Considering the changing pattern of vector bionomics in Bobo-Dioulasso over the last decade or so it might be assumed that the malaria transmission potential has altered. In 1986, a low annual entomological inoculation rate (EIR) of 0.19 infected bites per year (i/b/y) in Dioulassoba and 4.6 i/b/y in peripheral districts had been reported . In 2003 Diabaté (unpublished data) recorded higher inoculation rates reaching 57 i/b/y in Dioulassoba and 63 i/b/y in peripheral districts. In the current study our sampling technique did not allow the EIR to be estimated with any accuracy. However, taking into account mosquito infection rates alone it is possible that the transmission intensity may not have changed greatly from that formerly reported in 2003 by Diabaté (unpublished data).
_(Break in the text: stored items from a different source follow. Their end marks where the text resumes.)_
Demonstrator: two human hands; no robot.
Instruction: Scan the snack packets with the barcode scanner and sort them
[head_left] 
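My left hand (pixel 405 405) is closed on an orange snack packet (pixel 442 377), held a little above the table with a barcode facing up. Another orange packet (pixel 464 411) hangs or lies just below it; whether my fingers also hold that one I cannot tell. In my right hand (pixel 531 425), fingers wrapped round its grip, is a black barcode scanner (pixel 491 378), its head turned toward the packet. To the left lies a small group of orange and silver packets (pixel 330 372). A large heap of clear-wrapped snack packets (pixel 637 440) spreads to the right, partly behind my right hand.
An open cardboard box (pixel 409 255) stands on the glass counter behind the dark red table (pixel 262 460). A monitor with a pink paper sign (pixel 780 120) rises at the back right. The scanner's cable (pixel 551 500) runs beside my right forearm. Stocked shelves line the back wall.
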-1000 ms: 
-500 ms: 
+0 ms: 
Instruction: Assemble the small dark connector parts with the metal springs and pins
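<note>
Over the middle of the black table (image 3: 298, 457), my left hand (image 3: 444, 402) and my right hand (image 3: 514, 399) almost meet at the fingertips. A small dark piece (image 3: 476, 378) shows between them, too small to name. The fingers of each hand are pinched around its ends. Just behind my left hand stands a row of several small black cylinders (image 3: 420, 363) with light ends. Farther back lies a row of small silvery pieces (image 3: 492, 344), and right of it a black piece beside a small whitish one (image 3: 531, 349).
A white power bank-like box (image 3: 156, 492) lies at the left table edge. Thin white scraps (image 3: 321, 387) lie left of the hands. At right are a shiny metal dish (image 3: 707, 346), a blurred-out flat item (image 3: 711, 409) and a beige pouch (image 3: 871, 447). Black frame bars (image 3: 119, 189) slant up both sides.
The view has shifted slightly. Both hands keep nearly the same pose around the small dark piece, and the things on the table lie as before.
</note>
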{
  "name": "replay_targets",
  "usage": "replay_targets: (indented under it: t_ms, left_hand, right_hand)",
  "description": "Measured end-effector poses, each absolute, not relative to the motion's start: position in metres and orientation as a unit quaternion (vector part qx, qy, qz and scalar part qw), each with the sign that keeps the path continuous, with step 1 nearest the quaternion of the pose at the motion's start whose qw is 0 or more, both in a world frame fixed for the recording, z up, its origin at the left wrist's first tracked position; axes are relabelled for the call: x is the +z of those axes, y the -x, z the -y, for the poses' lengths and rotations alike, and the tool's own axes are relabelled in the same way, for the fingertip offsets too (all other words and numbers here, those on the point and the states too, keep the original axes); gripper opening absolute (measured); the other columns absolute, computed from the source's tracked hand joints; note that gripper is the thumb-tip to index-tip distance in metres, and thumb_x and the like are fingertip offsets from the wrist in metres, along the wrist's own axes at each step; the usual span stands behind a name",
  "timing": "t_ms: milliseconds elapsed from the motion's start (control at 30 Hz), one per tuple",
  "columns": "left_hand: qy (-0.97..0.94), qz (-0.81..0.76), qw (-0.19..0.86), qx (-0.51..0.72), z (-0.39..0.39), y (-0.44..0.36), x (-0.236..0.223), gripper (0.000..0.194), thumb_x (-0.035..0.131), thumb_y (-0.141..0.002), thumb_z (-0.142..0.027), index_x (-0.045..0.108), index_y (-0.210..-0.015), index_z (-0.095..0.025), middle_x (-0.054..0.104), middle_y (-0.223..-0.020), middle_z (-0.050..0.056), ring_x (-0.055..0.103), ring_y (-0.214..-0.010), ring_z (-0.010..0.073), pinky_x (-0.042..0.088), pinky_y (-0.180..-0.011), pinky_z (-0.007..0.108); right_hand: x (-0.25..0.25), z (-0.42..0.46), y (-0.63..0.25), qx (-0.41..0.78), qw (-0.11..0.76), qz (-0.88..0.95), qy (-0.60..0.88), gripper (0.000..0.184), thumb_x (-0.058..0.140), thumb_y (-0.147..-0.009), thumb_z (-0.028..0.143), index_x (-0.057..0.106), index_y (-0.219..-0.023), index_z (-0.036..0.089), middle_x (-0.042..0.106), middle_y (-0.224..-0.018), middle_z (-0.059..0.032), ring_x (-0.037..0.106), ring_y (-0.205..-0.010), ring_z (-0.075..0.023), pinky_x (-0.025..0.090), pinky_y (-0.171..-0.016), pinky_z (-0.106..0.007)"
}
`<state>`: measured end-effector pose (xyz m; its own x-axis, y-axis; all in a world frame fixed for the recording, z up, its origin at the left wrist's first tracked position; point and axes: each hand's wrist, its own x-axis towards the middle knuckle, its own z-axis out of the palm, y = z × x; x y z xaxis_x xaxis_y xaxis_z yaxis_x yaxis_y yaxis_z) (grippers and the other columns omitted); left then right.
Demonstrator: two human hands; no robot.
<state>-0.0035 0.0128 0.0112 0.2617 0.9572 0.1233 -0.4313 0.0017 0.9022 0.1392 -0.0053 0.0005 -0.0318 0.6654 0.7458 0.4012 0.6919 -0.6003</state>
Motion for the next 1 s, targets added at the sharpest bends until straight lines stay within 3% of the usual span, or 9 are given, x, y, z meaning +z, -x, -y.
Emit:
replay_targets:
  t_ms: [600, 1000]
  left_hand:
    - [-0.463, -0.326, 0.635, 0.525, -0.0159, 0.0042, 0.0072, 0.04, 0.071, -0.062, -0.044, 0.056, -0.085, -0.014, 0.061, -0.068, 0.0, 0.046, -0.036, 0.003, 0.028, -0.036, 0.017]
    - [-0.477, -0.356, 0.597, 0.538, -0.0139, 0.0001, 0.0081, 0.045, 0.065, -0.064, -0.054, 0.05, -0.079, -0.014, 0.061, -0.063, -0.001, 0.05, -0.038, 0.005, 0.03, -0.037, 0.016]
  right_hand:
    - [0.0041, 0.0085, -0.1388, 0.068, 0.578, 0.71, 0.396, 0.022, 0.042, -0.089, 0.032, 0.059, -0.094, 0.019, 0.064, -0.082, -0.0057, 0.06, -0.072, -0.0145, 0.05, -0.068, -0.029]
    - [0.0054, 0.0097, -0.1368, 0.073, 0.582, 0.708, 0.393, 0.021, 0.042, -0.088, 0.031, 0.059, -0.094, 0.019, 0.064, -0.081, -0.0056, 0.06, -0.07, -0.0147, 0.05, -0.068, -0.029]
To test the susceptibility of these urban vector populations to insecticides we exposed them to the most commonly used insecticides for public heath purposes and also to DDT. The frequency of two common resistance mechanisms in these populations, kdr and ace-1
, that confer resistance to pyrethroids/DDT and organophosphates/carbamates respectively was also examined. Taking the An. gambiae s.l. population as a whole, resistance was observed to pyrethroids, bendiocarb and most significantly to DDT at both sites. The An. gambiae S form showed the highest levels of resistance to all four insecticides and this was consistent with the high frequency of kdr/ace-1
observed in this molecular form, the former of which appears to be approaching fixation. Because of the relative rarity of the An. gambiae M form it was not possible to assess its resistance status to all insecticides, however, it showed clear resistance to DDT but was fully susceptible to bendiocarb, consistent with a frequency of ~0.5 for kdr and an absence of ace-1
. An. arabiensis populations also showed resistance to DDT, modest levels of resistance to pyrethroids, and were fully susceptible to bendiocarb. In contrast to the An. gambiae S form the L1014F kdr mutation was not found in An. arabiensis suggesting that other mechanism(s) underlie resistance to DDT/pyrethroids. It would therefore be interesting in future to investigate the role of detoxifying enzymes such as esterases, cytochrome P450s and glutathione-s-transferases in resistance. No An. arabiensis was found to carry the ace-1
mutation correlating with the results of bioassays showing that An. arabiensis remains susceptible to carbamate compounds.
The resistance level observed in An. gambiae s.s. at the two sites may be partly explained by the use of insecticides for crop protection in Kodeni where farmers apply large amounts of insecticides for vegetable production and the domestic use of insecticides such as aerosol sprays or coils in Dioulassoba. In 1993 in Bouaké, Côte d'Ivoire, the presence of permethrin resistance was attributed to widespread use of pyrethroids in households .
In this study An. gambiae s.s. mosquitoes carrying both kdr and ace-1
mutations were identified in the field. The presence of both these resistance mechanisms in An. gambiae s.s. from the West of Burkina Faso has been reported previously and would be expected to provide a level of protection to pyrethroids, carbamates and organophosphates . Presently, pyrethroid treated bednets alone or combined with indoor residual spraying remain the primary mechanism to control malaria vectors in these regions. An essential component of effective vector management strategies is the monitoring of vector populations for resistance to the insecticides used for control and the frequency and distribution of mechanism(s) underlying resistance. The data our study provides is therefore useful contemporary information for vector control programmes in Bobo-Dioulasso city.